One of the Millennium Development Goals established by the United Nations in 2000 states “Make available the benefits of new technologies – especially information and communications technologies (ICT)”. Technology is considered among the greatest enablers for improved quality of life but its deployment in the developing world has sometimes been ineffective, thus suggesting that there is a need for increased technology research in developing regions. In particular, as a result of their disadvantaged socioeconomic position, rural African communities experience disadvantaged digital information access both in terms of the ICT itself and the skills required for the effective use of this technology, e.g. literacy and computer skills. Thus was born the EPSRC sponsored VeSeL project. The objective of the VeSeL project is to explore the use of ICT by bringing it to groups of rural farmers in order to promote e-Science and provide local communities with access to information to improve the profitability of their farm products and quality of life. The project started in September 2006 by establishing the feasibility of collaborating with groups in Kenya. Since then, there have been three field visits using contextual enquiry and cultural probes to elicit the villages’ requirements. The information obtained was utilized to develop the first prototypes and to provide an ICT resource kit which could be used to establish electronic communication with the users to facilitate the development of ICT artifacts. Implementing the resource kit and distributing it among the users has required two further visits by project members.
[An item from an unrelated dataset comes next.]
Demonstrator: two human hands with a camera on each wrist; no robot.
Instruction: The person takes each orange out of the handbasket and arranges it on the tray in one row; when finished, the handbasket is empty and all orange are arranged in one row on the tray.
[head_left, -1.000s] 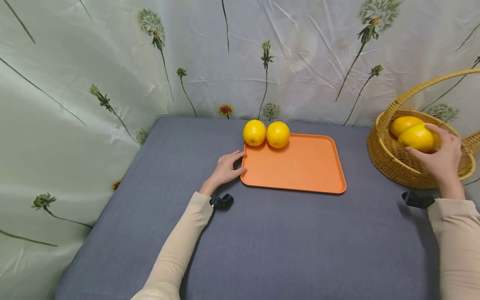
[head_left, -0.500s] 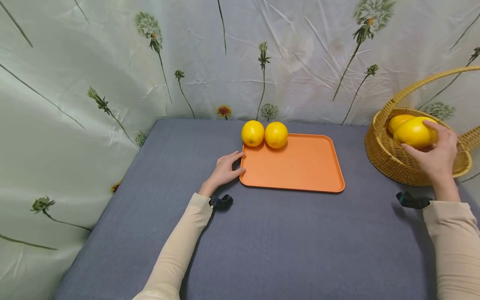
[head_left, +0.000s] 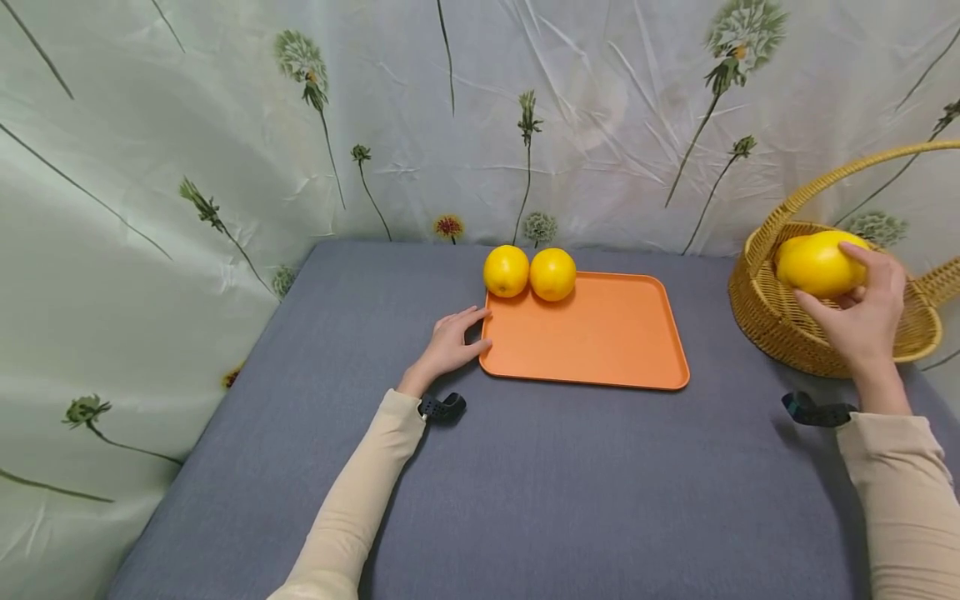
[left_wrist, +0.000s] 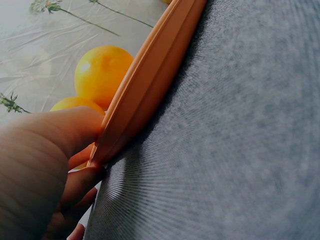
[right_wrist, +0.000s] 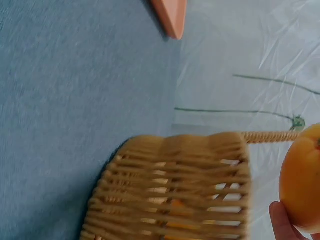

This article describes and reflects on the experiences of a multicultural and multidisciplinary group of technologists implementing distributed participatory design in the VeSeL project attempting to address the global digital divide in Kenya. The VeSeL project involves the identification of novel ways of deploying existing ICT that are genuinely beneficial to the users. In addition, the project requires the development of new HCI methods and/or the adaptation of existing ones. The overarching aim of VeSeL is to enable rural communities in Sub-Saharan Africa to use advanced digital technology to improve their agricultural practices and literacy levels. Collaboration between various UK and Kenyan institutions will enable the project to define the most urgent information requirements for a rural farming community and to design the appropriate technologies to meet these needs. This may mean providing sensors to give information about soil quality, cameras to take pictures of crops or the internet for up-to-date weather information and communication with other villages and the world beyond. A team of UK experts in telecommunications, renewable energy sources, sensor technology, education and user interface design drawn from five UK universities are working with local experts at University of Nairobi, nongovernmental organizations (NGOs), agricultural information providers and teacher trainers.